Conventional risk factor variables such as age, blood pressure readings, gender and family history of ischemic heart disease were the top ranking contributors to risk prediction in Model 1 (lifestyle survey). Other less conventional but important contributors include self-assessed physical activity and sleep hours.
For Model 2, 24-h blood pressure and heart rate monitoring, percentage time of blood pressure > 120/80 mmHg appeared to be most important compared to other blood pressure readings. Average real variability of blood pressure during wake period and percentage time of nocturnal diastolic hypertension ≥ 70 mmHg were also featured by the model.
In Model 3, clinical blood test variables, conventional risk factor variables of glucose, AST, haemoglobin, albumin and cholesterol readings topped the feature importance ranking.

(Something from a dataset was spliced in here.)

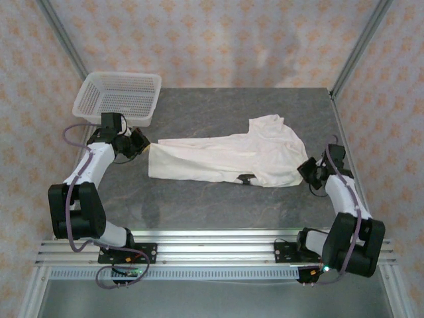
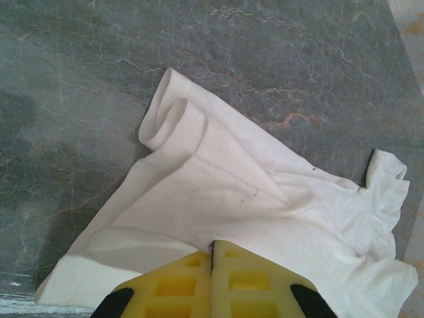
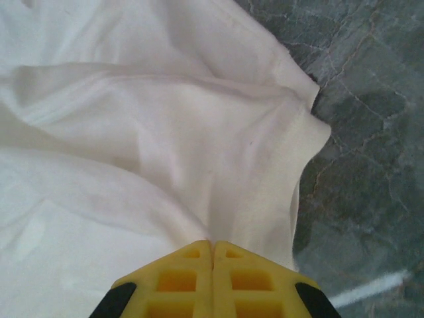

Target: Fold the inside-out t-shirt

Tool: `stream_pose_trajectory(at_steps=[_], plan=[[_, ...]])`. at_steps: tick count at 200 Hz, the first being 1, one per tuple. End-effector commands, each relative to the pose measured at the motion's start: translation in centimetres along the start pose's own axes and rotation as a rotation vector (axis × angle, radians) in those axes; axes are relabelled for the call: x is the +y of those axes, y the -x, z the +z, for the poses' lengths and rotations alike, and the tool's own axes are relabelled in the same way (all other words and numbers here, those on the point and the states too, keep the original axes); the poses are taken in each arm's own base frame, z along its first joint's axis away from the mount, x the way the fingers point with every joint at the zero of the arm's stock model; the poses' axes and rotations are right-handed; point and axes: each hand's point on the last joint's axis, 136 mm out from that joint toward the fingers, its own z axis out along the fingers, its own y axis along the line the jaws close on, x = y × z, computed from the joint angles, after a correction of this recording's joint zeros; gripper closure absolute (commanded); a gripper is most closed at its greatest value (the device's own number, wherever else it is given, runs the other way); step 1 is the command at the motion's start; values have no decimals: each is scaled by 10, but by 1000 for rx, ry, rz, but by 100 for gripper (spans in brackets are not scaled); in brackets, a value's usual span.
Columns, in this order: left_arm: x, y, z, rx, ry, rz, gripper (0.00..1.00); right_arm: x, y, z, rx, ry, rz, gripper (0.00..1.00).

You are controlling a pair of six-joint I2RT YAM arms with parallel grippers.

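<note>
The inside-out t-shirt is pinched at opposite ends by the left gripper and right gripper, jaws pressed together, likely to be stretched flat for folding.

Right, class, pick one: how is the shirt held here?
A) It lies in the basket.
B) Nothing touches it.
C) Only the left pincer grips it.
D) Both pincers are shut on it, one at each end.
D: the left pincer and right pincer are each shut with cloth running into their tips, at opposite ends of the shirt.
</note>
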Motion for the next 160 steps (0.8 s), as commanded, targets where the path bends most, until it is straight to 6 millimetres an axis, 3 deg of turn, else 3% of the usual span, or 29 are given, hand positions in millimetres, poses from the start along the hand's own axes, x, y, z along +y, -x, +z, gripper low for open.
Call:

In the exploratory analysis concerning activity tracking data, minutes in “fairly active” and “very active”, and sleep-related activity log particularly, minutes of REM and minutes of light sleep data were more important features than average daily steps, distance and floors.
Summing all the factors, age, medication for blood pressure and dyslipidemia, albumin, glucose, wake period diastolic hypertension, LDL cholesterol, self-reported physical activity were the top predictors across multiple models (see Fig. 3).
Discussion
This study looked at four groups of variables (survey questionnaires, clinical blood tests, 24 h ambulatory blood pressure and heart rate monitoring and activity trackers) and their association with CAC score, for cardiovascular risk classification. We designed our modelling approach by first examining the discriminatory performance of variables in readily accessible, self-reported survey questionnaire group, which did not require equipment or blood test. The incremental contribution to the models’ performance were examined by sequentially adding other groups of variables, simulating availability of information as per clinical workflow. This was compared to the traditional FRS framework.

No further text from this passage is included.